__Exercise objective__. Go through the material line by line and tally those containing the string "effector". Only the tally is wanted.

__Source data__.
^^^^^^^^

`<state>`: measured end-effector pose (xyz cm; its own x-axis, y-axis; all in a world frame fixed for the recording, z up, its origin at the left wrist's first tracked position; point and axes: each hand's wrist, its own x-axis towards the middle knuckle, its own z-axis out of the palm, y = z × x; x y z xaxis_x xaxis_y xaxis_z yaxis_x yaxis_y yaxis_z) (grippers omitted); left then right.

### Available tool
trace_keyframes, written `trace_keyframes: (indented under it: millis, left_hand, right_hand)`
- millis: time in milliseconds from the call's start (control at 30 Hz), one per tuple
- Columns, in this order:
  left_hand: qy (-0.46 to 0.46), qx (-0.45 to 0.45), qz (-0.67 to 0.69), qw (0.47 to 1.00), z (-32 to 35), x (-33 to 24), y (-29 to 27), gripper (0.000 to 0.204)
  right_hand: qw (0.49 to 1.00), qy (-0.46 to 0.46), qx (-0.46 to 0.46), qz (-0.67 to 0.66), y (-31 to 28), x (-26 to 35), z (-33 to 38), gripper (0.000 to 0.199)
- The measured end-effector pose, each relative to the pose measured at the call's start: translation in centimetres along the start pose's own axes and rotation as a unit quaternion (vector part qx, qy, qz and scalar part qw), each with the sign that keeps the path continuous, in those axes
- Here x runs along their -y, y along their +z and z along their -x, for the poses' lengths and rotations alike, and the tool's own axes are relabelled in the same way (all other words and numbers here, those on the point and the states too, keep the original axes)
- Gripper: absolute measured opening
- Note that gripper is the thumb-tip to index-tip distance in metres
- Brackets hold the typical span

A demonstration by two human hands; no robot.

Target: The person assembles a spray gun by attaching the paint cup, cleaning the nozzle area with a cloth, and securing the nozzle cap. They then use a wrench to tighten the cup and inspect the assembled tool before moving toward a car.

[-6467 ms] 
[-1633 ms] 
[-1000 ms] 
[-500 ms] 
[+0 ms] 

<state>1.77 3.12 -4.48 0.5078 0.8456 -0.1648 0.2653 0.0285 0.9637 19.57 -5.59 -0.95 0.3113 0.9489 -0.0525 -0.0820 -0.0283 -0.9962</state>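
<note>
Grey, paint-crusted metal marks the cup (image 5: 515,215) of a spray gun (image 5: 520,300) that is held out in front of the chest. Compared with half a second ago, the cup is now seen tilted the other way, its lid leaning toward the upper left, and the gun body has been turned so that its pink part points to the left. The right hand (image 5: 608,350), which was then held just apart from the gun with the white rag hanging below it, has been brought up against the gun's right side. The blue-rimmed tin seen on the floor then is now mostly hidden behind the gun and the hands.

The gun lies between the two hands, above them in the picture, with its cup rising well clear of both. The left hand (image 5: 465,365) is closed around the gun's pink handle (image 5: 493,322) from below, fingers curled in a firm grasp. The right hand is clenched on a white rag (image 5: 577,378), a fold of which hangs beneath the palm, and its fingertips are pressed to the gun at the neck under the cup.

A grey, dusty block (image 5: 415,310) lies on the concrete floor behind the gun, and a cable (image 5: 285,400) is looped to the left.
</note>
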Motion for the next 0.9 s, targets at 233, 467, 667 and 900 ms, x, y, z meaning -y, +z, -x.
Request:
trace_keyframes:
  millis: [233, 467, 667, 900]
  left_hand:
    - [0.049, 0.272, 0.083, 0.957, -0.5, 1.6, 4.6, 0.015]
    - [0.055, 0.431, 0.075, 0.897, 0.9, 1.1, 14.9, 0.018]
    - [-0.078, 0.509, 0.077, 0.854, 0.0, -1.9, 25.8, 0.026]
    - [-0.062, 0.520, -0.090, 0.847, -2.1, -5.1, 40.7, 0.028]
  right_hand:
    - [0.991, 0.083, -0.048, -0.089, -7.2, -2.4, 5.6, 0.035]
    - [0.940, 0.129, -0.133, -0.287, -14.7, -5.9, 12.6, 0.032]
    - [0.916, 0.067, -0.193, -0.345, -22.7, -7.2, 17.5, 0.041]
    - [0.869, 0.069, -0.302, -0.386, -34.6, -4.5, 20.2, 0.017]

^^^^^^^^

__Completed exercise__. 2